Six people stand with a sign that says Quiet Zone in the library
Some of the LRC staff. Bottom row: Daniel Chang and Alison Rollins. Top row: Megan Sunday, Marie (Cindy) Dambreville, Conan Matthews, and Arthur Liu. (Image credit: Patrick Breedlove)

Information retrieval can be complicated and time-consuming. Most medical librarians have extensive training, becoming very proficient researchers who not only “dig deep” to conduct a comprehensive search of the available medical literature, but who can also refine a search for efficiency. Students and researchers who consult with a medical reference librarian often find that they can significantly reduce the time spent gathering and evaluating citations and research articles. Unlike popular search engines that access only 7% of available health-related information, these “informationists” can use a controlled medical vocabulary, keywords and phrases, and extensive limits to uncover exactly what you need.

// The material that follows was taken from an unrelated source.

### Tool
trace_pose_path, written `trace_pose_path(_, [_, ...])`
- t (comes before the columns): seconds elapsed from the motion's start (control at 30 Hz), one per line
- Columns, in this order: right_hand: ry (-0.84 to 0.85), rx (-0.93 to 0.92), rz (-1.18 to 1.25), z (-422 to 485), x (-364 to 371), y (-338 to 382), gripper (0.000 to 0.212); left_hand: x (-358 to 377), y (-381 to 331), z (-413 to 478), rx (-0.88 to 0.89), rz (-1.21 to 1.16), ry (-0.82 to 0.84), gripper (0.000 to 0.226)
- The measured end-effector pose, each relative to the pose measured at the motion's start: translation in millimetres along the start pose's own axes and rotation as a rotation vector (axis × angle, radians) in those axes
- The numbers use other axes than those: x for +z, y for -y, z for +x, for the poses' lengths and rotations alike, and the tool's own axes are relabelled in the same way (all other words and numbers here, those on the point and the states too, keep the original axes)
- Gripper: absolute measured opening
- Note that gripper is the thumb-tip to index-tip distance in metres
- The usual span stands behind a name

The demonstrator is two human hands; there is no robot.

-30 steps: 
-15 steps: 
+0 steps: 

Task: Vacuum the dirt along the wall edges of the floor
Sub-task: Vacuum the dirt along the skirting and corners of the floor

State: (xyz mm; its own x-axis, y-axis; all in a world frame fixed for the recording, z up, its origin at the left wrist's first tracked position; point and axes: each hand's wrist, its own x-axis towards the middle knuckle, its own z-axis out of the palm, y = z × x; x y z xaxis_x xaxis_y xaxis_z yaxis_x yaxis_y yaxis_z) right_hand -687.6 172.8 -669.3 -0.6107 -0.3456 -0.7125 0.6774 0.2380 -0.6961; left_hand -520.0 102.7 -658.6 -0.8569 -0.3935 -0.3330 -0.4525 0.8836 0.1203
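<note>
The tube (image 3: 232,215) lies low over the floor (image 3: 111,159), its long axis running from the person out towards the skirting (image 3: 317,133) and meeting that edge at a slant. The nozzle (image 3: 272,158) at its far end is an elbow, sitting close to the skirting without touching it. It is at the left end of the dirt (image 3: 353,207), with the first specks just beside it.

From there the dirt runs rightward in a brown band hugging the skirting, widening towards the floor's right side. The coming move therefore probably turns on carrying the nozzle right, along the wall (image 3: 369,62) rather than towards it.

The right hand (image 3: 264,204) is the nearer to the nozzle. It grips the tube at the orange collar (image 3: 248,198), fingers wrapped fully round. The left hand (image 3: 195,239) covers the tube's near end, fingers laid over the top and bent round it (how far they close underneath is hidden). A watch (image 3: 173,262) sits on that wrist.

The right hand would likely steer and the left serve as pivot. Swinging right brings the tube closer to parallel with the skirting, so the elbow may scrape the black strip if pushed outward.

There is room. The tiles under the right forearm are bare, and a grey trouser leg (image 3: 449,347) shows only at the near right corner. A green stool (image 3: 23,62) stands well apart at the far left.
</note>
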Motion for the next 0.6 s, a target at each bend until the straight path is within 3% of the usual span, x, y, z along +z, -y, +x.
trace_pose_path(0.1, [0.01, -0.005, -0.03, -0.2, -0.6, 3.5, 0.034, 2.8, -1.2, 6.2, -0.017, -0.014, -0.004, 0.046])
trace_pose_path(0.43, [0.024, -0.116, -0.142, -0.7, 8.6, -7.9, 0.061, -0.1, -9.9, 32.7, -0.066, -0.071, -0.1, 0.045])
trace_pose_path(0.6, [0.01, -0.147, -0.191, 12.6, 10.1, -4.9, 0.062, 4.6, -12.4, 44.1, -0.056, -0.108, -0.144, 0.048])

USU’s medical librarians really know their stuff. The LRC’s reference staff have a significant amount of education and experience. They understand how medical/health education works, and they comprehend the process of becoming a doctor, graduate level nurse, or other healthcare professional and they produce effective results.

On any given day, USU medical librarians answer questions on a wide variety of health topics, find and locate materials and resources, assist with research, supply database support, teach classes, provide training, collaborate on systematic reviews, help with dissertations and book chapters, give tours, participate in orientations, provide computer support, assist with reference services, work on data sharing and data management issues, as well as countless other duties.

Being able to produce information on demand like they do is a difficult job, but one that benefits everyone - ultimately the patient.

Come visit the LRC and celebrate these unsung heroes of the medical community. There’s no need to use your inside voice this month.